* Action item: Return only the lines of the listing below that run from the line with "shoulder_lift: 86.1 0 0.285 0" through the line with "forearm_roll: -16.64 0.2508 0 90", both ends included, exactly as written.

* Available data:
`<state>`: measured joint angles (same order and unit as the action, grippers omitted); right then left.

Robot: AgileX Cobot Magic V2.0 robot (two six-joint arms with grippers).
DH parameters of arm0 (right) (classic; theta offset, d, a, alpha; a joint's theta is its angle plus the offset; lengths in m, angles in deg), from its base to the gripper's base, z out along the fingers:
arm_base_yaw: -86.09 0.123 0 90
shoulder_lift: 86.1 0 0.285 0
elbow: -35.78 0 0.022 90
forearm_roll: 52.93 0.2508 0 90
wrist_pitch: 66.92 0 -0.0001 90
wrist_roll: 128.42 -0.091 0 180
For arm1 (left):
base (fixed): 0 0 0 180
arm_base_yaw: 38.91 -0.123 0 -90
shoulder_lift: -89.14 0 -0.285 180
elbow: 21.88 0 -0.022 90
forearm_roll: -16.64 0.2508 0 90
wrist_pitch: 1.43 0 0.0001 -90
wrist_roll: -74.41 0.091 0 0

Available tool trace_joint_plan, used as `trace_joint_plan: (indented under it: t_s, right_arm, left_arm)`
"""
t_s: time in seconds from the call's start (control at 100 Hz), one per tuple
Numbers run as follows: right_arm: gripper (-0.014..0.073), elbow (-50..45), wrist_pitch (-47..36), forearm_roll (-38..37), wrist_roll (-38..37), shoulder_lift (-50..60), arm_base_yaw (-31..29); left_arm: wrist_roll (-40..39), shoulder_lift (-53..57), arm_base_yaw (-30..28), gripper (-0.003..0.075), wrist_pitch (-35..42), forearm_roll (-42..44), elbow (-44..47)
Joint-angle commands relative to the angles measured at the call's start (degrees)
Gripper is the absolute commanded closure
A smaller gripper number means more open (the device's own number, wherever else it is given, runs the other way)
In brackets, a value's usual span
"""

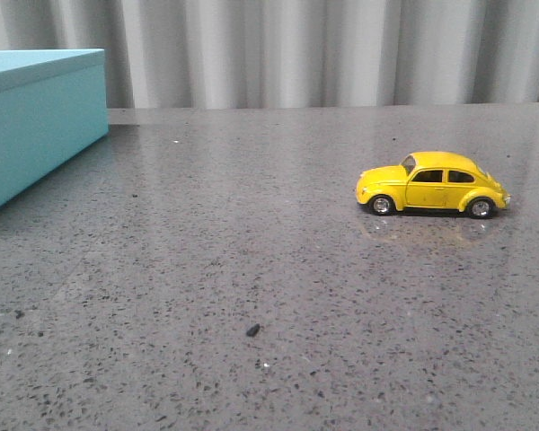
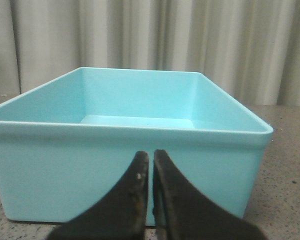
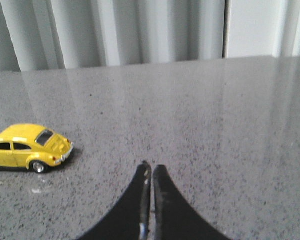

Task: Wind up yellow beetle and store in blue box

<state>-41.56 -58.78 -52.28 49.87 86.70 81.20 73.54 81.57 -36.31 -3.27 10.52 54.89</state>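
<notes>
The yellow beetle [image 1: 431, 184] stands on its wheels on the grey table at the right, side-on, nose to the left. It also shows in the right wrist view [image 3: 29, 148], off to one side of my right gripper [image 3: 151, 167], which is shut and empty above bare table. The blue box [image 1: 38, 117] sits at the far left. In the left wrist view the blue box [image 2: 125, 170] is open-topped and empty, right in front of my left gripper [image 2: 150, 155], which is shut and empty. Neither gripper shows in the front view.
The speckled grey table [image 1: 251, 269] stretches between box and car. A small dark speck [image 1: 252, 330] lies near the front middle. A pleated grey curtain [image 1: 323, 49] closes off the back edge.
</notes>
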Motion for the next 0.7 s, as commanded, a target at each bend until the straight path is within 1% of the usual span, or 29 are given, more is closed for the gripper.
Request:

* The completed task:
shoulder_lift: 86.1 0 0.285 0
elbow: -35.78 0 0.022 90
forearm_roll: 52.93 0.2508 0 90
wrist_pitch: 66.92 0 -0.0001 90
wrist_roll: 128.42 -0.091 0 180
For arm1 (left):
base (fixed): 0 0 0 180
arm_base_yaw: 38.91 -0.123 0 -90
shoulder_lift: -89.14 0 -0.285 180
elbow: 21.88 0 -0.022 90
forearm_roll: -16.64 0.2508 0 90

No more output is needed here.